医師の安藤は、ある出来事をきっかけに深いトラウマを抱え、常に悲壮感を漂わせている役どころ。自らこの世を去ろうとしたほど追い込まれていた彼が、不可解な現象に直面し、謎にのめり込んでいく姿は「生」そのものを感じさせる。皮肉なものだ。
安藤という役は、一歩間違えれば、「不可解な出来事を受け止めるだけのリアクター」に終始し、佐藤が演じる意義が薄れるリスクをはらんでいる。だが、本作を観れば、きっと「安藤は佐藤浩市でなければならなかった」と確信することだろう。生きる意味を失っていた男が、死の淵から引きずり戻されるように謎の核心へ足を踏み入れていく――佐藤は、その歪な反転劇に確かな説得力を与えているのだ。
©1998「リング」「らせん」製作委員会
一方、舞を演じた中谷の持つ透明感と、触れるとひびが入りそうな氷の瞳は、作品の世界観を決定づける欠かせない要素である。

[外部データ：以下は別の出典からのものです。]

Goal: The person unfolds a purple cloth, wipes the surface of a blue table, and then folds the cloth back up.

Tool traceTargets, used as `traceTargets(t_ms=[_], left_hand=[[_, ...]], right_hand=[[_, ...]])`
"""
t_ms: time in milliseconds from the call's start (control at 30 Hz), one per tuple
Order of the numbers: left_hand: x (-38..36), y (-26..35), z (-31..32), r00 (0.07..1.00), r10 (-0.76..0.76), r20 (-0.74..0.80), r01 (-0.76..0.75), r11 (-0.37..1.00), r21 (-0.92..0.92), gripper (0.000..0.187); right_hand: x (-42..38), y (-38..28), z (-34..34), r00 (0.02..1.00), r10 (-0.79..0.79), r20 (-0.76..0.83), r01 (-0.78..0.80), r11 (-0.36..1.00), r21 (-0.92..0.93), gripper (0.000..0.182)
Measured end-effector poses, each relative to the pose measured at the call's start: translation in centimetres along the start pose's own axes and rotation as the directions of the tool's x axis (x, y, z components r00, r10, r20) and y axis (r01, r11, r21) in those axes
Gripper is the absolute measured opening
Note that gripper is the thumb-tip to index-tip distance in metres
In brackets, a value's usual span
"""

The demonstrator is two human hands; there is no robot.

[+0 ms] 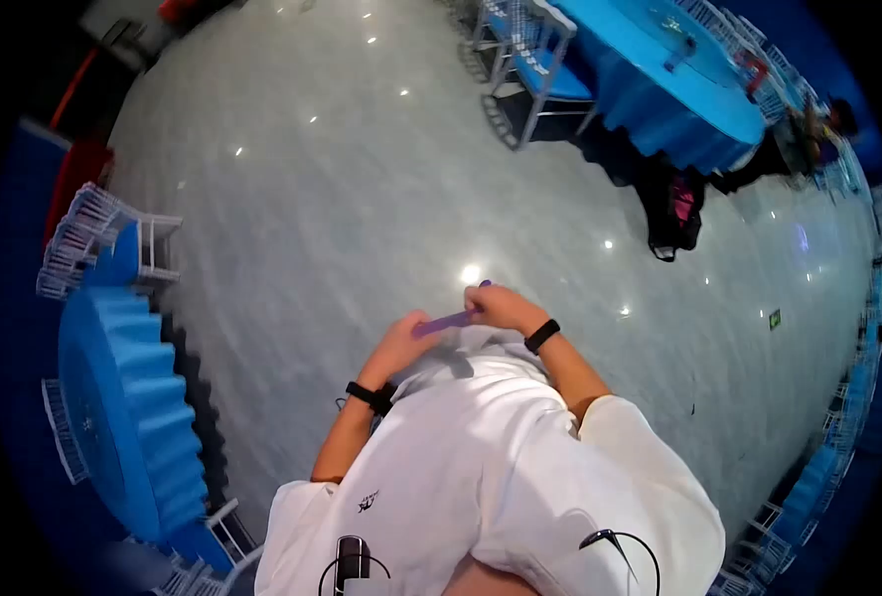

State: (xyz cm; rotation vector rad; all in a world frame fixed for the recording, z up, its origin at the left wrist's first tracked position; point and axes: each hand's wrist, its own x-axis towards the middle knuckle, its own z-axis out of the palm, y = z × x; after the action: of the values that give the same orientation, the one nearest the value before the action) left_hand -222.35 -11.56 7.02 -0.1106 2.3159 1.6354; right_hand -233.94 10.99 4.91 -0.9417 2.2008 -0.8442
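Observation:
A thin purple strip [447, 323] stretches between my two hands, in front of my white shirt. My left hand [404, 346] has its fingers closed on the strip's left end. At the other end, my right hand [504, 307] grips the strip, and a short purple tip sticks out above its fingers. Each wrist wears a black band. Whether the strip is flat or tubular cannot be made out.
A table with blue cloth [168, 417] and white chairs [158, 246] stand at the left. Another blue-covered table [650, 89] with a chair [545, 79] is at the upper right. A black and pink bag [675, 211] lies on the grey floor [342, 189].

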Motion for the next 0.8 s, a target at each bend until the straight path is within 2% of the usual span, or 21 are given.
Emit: traceTargets(t_ms=[33, 100, 167, 233, 267, 300, 367, 400, 467, 500, 567, 600, 633, 700, 767, 800], left_hand=[[2.6, 1.2, 0.1, 0.999, 0.014, 0.036, -0.014, 1.000, 0.010, 0.018], [7.1, 3.7, 0.9, 0.999, -0.014, 0.034, 0.018, 0.992, -0.121, 0.015], [11.0, 7.4, 1.3, 0.992, 0.026, 0.120, -0.011, 0.992, -0.123, 0.016], [14.9, 10.6, 1.9, 0.986, 0.078, 0.147, -0.064, 0.993, -0.099, 0.017], [16.8, 10.8, 2.5, 0.974, 0.191, 0.119, -0.184, 0.981, -0.067, 0.016], [18.7, 11.7, 2.7, 0.970, 0.196, 0.145, -0.188, 0.980, -0.070, 0.016], [22.6, 13.5, 2.5, 0.979, 0.037, 0.203, -0.040, 0.999, 0.009, 0.017], [25.0, 12.8, 2.4, 0.974, 0.084, 0.210, -0.095, 0.995, 0.041, 0.019], [28.5, 12.1, 1.7, 0.977, 0.072, 0.203, -0.085, 0.995, 0.058, 0.020], [30.5, 12.2, 1.4, 0.980, 0.056, 0.193, -0.068, 0.996, 0.058, 0.021], [35.1, 12.0, 0.7, 0.980, 0.025, 0.197, -0.040, 0.996, 0.074, 0.023], [38.2, 10.8, 0.5, 0.972, 0.030, 0.233, -0.062, 0.989, 0.133, 0.024], [40.7, 11.3, 0.5, 0.963, 0.029, 0.270, -0.083, 0.978, 0.189, 0.025], [46.0, 13.0, 0.6, 0.953, 0.045, 0.301, -0.097, 0.983, 0.159, 0.025], [51.0, 15.3, 1.1, 0.951, 0.123, 0.283, -0.173, 0.971, 0.162, 0.021], [54.0, 17.3, 1.3, 0.946, 0.153, 0.285, -0.199, 0.970, 0.141, 0.016]], right_hand=[[-0.4, 0.2, -1.9, 0.999, 0.011, -0.037, -0.010, 1.000, 0.015, 0.021], [-1.3, 2.8, -4.8, 0.992, 0.023, -0.126, -0.009, 0.994, 0.107, 0.019], [-2.2, 4.9, -7.2, 0.981, 0.064, -0.183, -0.036, 0.988, 0.153, 0.018], [-2.7, 6.9, -10.3, 0.972, 0.087, -0.220, -0.050, 0.984, 0.169, 0.017], [-3.2, 7.6, -11.3, 0.970, 0.140, -0.199, -0.110, 0.982, 0.155, 0.016], [-3.5, 8.4, -12.0, 0.965, 0.198, -0.174, -0.173, 0.974, 0.148, 0.016], [-3.5, 10.5, -13.8, 0.949, 0.219, -0.227, -0.164, 0.958, 0.236, 0.016], [-3.2, 11.1, -15.0, 0.927, 0.238, -0.290, -0.182, 0.961, 0.208, 0.016], [-2.4, 12.7, -16.1, 0.870, 0.235, -0.434, -0.166, 0.968, 0.190, 0.017], [-2.3, 12.8, -18.0, 0.854, 0.316, -0.414, -0.234, 0.943, 0.239, 0.016], [-1.3, 15.6, -20.8, 0.797, 0.418, -0.436, -0.231, 0.878, 0.419, 0.020], [-0.7, 16.9, -23.1, 0.796, 0.421, -0.434, -0.239, 0.879, 0.413, 0.020], [0.0, 17.8, -25.6, 0.764, 0.439, -0.473, -0.245, 0.875, 0.417, 0.020], [1.4, 20.0, -29.8, 0.723, 0.470, -0.506, -0.263, 0.865, 0.427, 0.019], [2.7, 22.2, -33.3, 0.656, 0.438, -0.615, -0.315, 0.899, 0.304, 0.020], [3.4, 23.3, -35.7, 0.652, 0.453, -0.608, -0.266, 0.887, 0.376, 0.025]])
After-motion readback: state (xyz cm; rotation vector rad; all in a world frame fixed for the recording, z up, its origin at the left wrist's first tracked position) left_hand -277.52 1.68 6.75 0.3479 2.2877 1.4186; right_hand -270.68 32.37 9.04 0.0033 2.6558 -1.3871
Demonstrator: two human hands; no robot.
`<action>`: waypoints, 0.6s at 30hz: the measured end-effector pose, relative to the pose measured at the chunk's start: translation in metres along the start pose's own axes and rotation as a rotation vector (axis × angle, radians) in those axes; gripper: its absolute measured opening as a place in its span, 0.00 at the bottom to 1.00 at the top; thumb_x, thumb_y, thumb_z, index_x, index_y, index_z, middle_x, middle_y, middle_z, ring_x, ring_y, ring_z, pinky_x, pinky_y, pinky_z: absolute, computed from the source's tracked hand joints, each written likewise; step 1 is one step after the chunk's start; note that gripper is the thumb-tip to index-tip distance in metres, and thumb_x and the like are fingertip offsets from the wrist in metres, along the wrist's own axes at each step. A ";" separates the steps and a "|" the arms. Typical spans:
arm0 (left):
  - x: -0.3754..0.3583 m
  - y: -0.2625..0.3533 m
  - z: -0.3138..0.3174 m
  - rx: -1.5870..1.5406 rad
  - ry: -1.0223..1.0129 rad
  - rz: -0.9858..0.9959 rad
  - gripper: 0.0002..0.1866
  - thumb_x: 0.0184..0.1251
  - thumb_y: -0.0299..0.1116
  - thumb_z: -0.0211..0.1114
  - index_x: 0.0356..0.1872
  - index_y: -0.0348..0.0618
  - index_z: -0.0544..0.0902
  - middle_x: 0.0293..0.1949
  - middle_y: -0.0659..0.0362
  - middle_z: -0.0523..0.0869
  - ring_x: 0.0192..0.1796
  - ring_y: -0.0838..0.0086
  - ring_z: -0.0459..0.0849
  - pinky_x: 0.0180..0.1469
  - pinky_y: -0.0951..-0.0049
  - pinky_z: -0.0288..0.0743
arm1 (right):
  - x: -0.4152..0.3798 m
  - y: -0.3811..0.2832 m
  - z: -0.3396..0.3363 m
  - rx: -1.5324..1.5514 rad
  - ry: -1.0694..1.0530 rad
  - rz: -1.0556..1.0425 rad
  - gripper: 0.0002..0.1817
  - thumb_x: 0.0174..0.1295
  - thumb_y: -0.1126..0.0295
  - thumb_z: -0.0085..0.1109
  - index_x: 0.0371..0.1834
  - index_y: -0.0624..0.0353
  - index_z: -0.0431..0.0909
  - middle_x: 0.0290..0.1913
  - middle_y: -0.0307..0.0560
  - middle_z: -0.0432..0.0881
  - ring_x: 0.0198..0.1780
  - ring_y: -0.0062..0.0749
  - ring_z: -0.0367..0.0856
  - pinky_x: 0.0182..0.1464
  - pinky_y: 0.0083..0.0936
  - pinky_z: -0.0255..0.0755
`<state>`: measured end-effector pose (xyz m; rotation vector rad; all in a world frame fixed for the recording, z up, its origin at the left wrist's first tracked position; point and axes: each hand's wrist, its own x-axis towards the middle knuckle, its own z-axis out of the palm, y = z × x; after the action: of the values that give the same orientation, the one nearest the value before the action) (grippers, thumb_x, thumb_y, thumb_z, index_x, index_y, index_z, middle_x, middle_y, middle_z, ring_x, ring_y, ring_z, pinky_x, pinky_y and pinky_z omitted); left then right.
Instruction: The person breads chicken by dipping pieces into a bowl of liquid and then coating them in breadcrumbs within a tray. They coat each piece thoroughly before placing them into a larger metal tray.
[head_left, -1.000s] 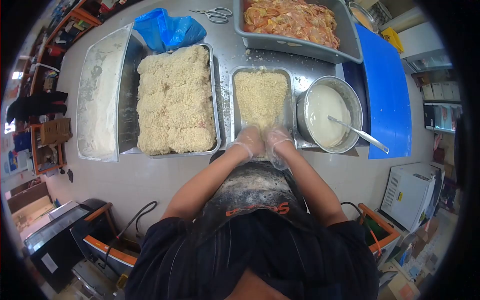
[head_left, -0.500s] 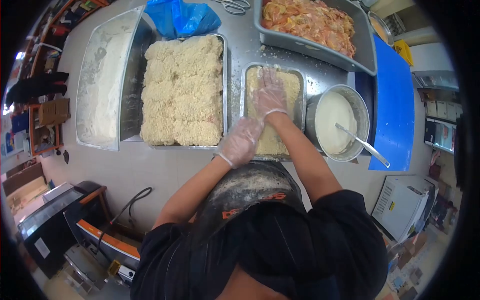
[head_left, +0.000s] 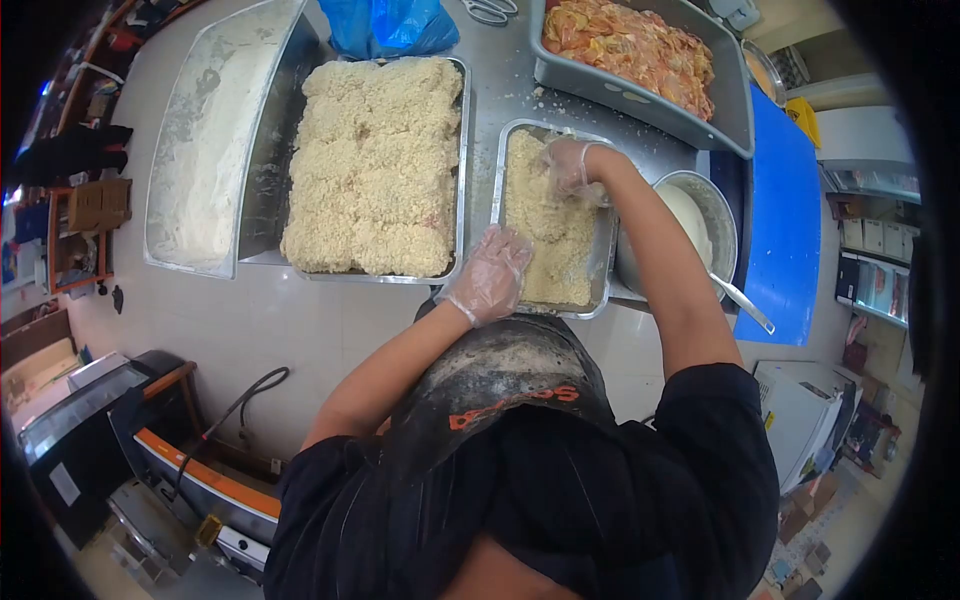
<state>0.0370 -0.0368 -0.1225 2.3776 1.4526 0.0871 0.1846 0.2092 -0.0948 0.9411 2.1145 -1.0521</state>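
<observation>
A small metal tray (head_left: 602, 262) holds pale breadcrumbs (head_left: 548, 255). My right hand (head_left: 577, 168), in a clear plastic glove, is at the tray's far end with its fingers curled down into the crumbs; the fingertips are partly hidden. My left hand (head_left: 492, 275), gloved too, rests at the tray's near left edge, its fingers stretched out over the rim. Close by on the left, a larger metal tray (head_left: 464, 170) carries rows of crumb-coated pieces (head_left: 375, 170).
To the right stands a pot of white batter (head_left: 685, 215) with a metal spoon (head_left: 742, 303). Behind is a grey tub (head_left: 640, 95) of raw marinated meat (head_left: 635, 45). A deep flour bin (head_left: 215, 140), blue bag (head_left: 390, 28), scissors (head_left: 489, 10) and blue board (head_left: 785, 220) surround the trays.
My right hand has gone from lying flat on the crumbs to curled fingers at the far right of the small tray. My left hand has come away from my right wrist.
</observation>
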 end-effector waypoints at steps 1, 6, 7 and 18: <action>0.000 0.000 -0.001 0.004 0.007 0.003 0.27 0.70 0.38 0.51 0.68 0.41 0.72 0.68 0.52 0.75 0.75 0.59 0.65 0.79 0.53 0.46 | -0.001 0.005 0.003 0.011 0.048 -0.057 0.31 0.38 0.66 0.77 0.51 0.61 0.82 0.39 0.51 0.87 0.38 0.36 0.84 0.43 0.32 0.78; -0.001 -0.002 -0.014 -0.086 0.142 0.008 0.27 0.68 0.34 0.55 0.68 0.38 0.72 0.65 0.50 0.78 0.70 0.56 0.72 0.75 0.56 0.59 | -0.041 -0.015 -0.003 0.040 0.132 -0.125 0.29 0.39 0.70 0.75 0.50 0.60 0.82 0.38 0.48 0.87 0.38 0.31 0.83 0.42 0.29 0.77; 0.001 -0.005 -0.019 -0.122 0.189 0.004 0.27 0.67 0.32 0.56 0.68 0.38 0.72 0.64 0.50 0.79 0.68 0.55 0.74 0.74 0.56 0.62 | -0.056 -0.023 -0.008 0.076 0.155 -0.098 0.29 0.39 0.70 0.75 0.51 0.60 0.82 0.38 0.48 0.86 0.37 0.31 0.82 0.41 0.29 0.77; 0.048 -0.026 -0.070 -0.197 0.393 -0.031 0.24 0.66 0.29 0.58 0.64 0.36 0.73 0.57 0.41 0.80 0.62 0.49 0.78 0.66 0.58 0.73 | -0.169 -0.080 0.012 -0.189 0.395 -0.032 0.19 0.57 0.60 0.67 0.43 0.65 0.82 0.37 0.62 0.84 0.41 0.49 0.85 0.45 0.38 0.79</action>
<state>0.0209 0.0342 -0.0717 2.2593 1.5618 0.6906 0.2206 0.1085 0.0588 1.0919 2.5042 -0.7053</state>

感情の起伏を抑えた物静かな役柄でありながら、観る者の心を捉えて離さないのは、中谷の魅力があってこそ。削ぎ落とされた佇まいから自然とあふれ出る演技が、作品全体に深い余韻を残している。彼女には「美しさ」だけでは説明しきれない吸引力があるのだ。
「リング」で提示された恐怖は、「らせん」の世界でもまた感染していく。そのなかで魅せるふたりの存在感こそが、本作に根づく異質さを際立たせているのだろう。